Even ‘Mrs. America’ Failed To Venerate The Left

Even ‘Mrs. America’ Failed To Venerate The Left

“Mrs. America” producers might be surprised. If they tried to dim the bright legacy of Phyllis Schlafly, their efforts fell flat.

Schlafly, portrayed by Cate Blanchett, is smart, steely, and, most importantly, victorious. This is a show set in the thick of the Equal Rights Amendment fight of the early 1970s, defined by its three heroines: Schlafly, Gloria Steinem, and Shirley Chisholm. But only one comes out a winner.
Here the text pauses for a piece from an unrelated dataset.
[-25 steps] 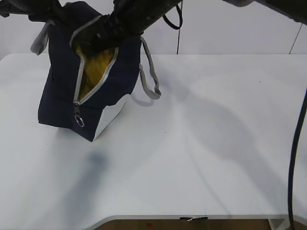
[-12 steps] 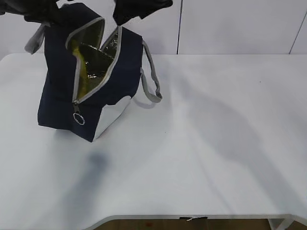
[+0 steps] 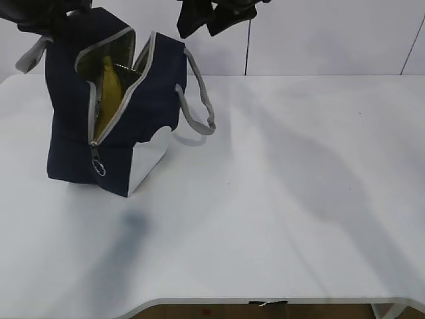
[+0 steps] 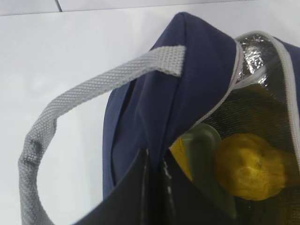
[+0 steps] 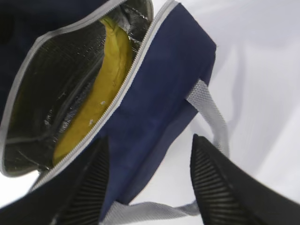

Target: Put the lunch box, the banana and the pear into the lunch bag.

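The navy lunch bag (image 3: pixel 73 133) stands at the table's back left with its zipper open. Inside it a yellow banana (image 3: pixel 106 83) leans upright; it also shows in the right wrist view as the banana (image 5: pixel 110 77). In the left wrist view the pear (image 4: pixel 251 166) lies in the bag beside the pale green lid of the lunch box (image 4: pixel 204 147). My left gripper (image 4: pixel 154 159) is shut on the bag's navy rim next to a grey handle (image 4: pixel 93 89). My right gripper (image 5: pixel 150 183) hangs open and empty above the bag's right side, at the top of the exterior view (image 3: pixel 204 25).
The white table (image 3: pixel 299 199) stretches to the right and front of the bag. The bag's second grey handle (image 3: pixel 199 109) droops onto the table on its right side. A ring pull (image 3: pixel 98 169) hangs at the zipper's lower end.
My right gripper has pulled up and to the right out of the bag's mouth, leaving the banana inside. The bag has shifted left and stands more upright, still held by my left gripper.
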You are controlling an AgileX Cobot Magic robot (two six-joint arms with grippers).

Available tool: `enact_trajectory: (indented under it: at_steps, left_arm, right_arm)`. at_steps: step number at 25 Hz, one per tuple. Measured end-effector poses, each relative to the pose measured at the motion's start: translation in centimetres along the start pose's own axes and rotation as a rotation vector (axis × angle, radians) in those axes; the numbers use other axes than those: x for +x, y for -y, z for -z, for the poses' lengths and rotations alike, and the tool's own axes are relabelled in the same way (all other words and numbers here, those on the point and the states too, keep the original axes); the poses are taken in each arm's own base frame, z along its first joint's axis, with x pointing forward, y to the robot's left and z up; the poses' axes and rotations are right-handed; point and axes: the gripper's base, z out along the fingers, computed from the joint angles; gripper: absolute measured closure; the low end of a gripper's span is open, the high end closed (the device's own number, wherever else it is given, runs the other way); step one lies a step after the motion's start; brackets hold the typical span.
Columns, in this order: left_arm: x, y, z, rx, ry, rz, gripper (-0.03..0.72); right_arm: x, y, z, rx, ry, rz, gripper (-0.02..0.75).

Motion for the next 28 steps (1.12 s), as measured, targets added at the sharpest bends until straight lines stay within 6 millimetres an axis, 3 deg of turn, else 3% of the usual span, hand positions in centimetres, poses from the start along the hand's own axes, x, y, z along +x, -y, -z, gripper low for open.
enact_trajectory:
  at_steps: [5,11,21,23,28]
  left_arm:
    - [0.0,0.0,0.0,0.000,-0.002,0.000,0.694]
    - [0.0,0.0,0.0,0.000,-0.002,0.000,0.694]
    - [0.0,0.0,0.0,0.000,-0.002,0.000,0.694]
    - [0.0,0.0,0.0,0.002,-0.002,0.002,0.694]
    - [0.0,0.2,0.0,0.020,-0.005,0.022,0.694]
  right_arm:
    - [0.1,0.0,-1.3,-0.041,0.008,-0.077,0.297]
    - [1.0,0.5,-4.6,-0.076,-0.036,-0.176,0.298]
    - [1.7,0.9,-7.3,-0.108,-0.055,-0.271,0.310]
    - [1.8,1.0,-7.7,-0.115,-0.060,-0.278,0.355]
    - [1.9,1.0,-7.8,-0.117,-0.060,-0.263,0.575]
Meet the misses, folks.

Far from being a platitudinous and dopey look at the women’s movement through a liberal lens, the series is likely the coolest thing you’ll binge in quarantine. The show has a number of artful touches that keep it light and easy like a ’70s sitcom: the music, set design, and conversation transport you to the political strife of the time, but doesn’t make good girls and bad girls of the warriors.

There are, however, housewives versus radical feminists, but each are given their fair share of sympathy, I found. The latter are even poked with a few zingers like, “Nobody likes feminists. Not even liberals.” The show makes abundantly clear you’d rather be in a room with a Republican housewife than Betty Friedan. In fact, you’d rather be with anyone than Friedan. She is painted as the grumpy aunt of the tribe while Bella Abzug gets points for her level pragmatism.

Steinem, though glamorous, is a like a lost sheep in the feminist wilderness, trying to stay true to herself, but manipulated by her peers and the party bosses. Chisholm, it appears, is the only one with a true compass on their team.

Then there’s Schlafly. Liberals will like this series because they are too intoxicated by their own smugness to see Blanchett’s nuanced treatment of her. Sure, she’s an ice goddess. She’s as unflappable as her tidy wardrobe and cupboards. But Blanchett gives her glimmers of kindness and insight—the qualities that make an extraordinary leader.

That’s what this story is really all about, leadership and the wielding of power, which brings me to the current political landscape. The events of 1972 portend badly for the left of 2020.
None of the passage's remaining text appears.